The Supreme Court has dealt with cases involving the fourth and Fifth Amendment rights. One case is Salinas V. Texas (2013). Genovevo Salinas was accused of murdering two men. The police went to his parents’ house and took Salinas in for questioning. But before they took Salinas for questioning, his father gave the police Salinas’s shotgun. The police didn’t read off the Miranda warning, which wasn’t required since he wasn’t in custody. Salinas didn’t say anything when the police asked him, “if the shotgun would match the shells recovered at the scene of the murder.” The government used Salinas silence against him and found him guilty. This violated the fourth amendment right that says your silence will not be used against you in court.

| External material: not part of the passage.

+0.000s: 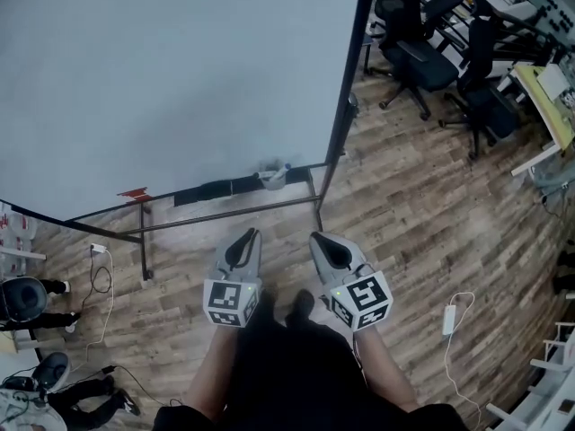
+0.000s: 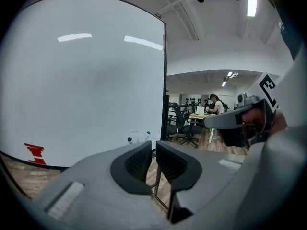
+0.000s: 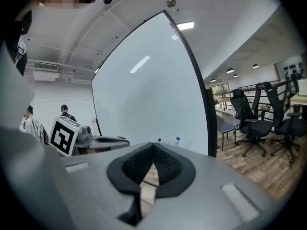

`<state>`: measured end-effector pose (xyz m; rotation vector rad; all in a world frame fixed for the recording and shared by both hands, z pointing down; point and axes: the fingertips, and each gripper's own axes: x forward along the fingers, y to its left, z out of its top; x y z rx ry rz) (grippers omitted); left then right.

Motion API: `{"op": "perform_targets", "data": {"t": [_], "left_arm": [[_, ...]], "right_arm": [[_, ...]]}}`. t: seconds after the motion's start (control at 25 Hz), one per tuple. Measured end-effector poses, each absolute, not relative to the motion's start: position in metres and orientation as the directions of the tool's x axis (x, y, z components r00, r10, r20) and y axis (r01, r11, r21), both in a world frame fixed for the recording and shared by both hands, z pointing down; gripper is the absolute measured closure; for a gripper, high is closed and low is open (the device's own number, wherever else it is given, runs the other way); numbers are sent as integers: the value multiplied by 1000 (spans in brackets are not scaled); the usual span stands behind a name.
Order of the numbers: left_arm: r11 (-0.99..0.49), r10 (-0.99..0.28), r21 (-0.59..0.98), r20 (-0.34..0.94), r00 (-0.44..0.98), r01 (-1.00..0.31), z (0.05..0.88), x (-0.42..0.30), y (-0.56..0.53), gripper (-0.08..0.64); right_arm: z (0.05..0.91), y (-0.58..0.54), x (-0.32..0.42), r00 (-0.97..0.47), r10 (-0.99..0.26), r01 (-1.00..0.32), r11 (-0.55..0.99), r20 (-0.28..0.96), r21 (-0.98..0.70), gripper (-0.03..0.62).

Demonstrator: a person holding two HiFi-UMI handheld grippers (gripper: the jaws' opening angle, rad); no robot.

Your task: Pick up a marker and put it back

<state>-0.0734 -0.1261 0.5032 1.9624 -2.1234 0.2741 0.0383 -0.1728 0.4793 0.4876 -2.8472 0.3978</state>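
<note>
A large whiteboard (image 1: 171, 79) on a black stand fills the upper left of the head view. On its ledge sits a clear holder with markers (image 1: 272, 176), seen small in the left gripper view as the holder (image 2: 139, 137) with a black and a blue cap, and in the right gripper view as the holder (image 3: 169, 141). My left gripper (image 1: 249, 236) hovers over the floor short of the ledge; its jaws (image 2: 153, 147) stand a narrow slit apart with nothing between them. My right gripper (image 1: 320, 239) is beside it, and its pads (image 3: 153, 147) meet at the tips, empty.
A red mark (image 1: 133, 192) and a black strip (image 1: 216, 189) lie along the board's lower edge. Black office chairs (image 1: 422, 52) and a desk (image 1: 548, 92) stand at the right. Cables and a white adapter (image 1: 449, 320) lie on the wooden floor. Other people's legs (image 1: 36, 299) are at the left.
</note>
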Motion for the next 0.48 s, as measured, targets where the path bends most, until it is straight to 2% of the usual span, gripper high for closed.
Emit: {"op": "perform_targets", "data": {"t": [0.16,0.48], "left_arm": [[87,-951,21,300,-77,-996,497,-70,-119,528],[46,-958,25,285,-37,-999,488,-78,-104,528]], "right_arm": [[479,-170,41,-920,-294,-355,906,257,-232,591],[459,-149,23,-956,-258,-289,909,138,-301,591]]}}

Were you given an opportunity to learn the best way to deal with an officer?
By: Kelsie Moses
Unlike in schools, teens have the equal amount of rights as an adult in the situation of a traffic stop. I do not see any room for improvement in the rights that us as citizens have when being pulled over. We have almost complete control of how a traffic stop will go unless it is at the fault of an officer for going wrong. As long as the person being pulled over has an idea of their rights, there is little possibility it will go poorly or turn into something more serious like arrest or a more expensive ticket. Some of this knowledge that the average citizen deserves to know is not normally taught in schools or part of a common curriculum. Teenagers new to driving and even adults who were not completely exposed to all of their rights deserve to get a proper education of how to deal with a traffic stop properly. Even the most common right, the right to remain silent, is extremely under used. Although we have rights that we can apply to traffic stops in effort to protect ourselves, Police officers often overstep their boundaries. In a recent case Sandra Bland v. Dylan Roof (2015) is an example of both fault of the citizen, and of authority. Although Bland exercised her rights, the officer abused his own which then led to anger and aggression by both of them, leaving them both at fault for why this case was so extended.
Right to Privacy Opinion Statement
By: Dustin Geiger
I think that the Fourth and Fifth Amendments to the U.S. Constitution are necessary and important to our form of government, especially in the case of teens, however there are some inevitable problems with the system, humans being humans. As far as the Fourth Amendment goes, on the civilian side, it is all about saying the right things to get yourself out of trouble or to make yourself look innocent, rather than just being guilty if you are guilty and innocent if you are innocent. On the side of the police force, they can either suspect a person of being guilty but then go too far in their search and violate that person’s Fourth Amendment rights, or, on the other end of the spectrum, they may do too little and let criminals get away because of their rights. It’s a very fine line between the freedom people have a right to and the security people need in order to live safely. In the case of a police officer finding that someone is guilty but doing it the wrong way (i.e. by way of an unreasonable search and seizure), in the eyes of a lot of people the guilty person is somehow less guilty. My opinion is that the hypothetical cop is clearly at fault for their mistake of law or for being contrary to the law they are supposed to be enforcing, but the criminal is guilty too, for committing a crime.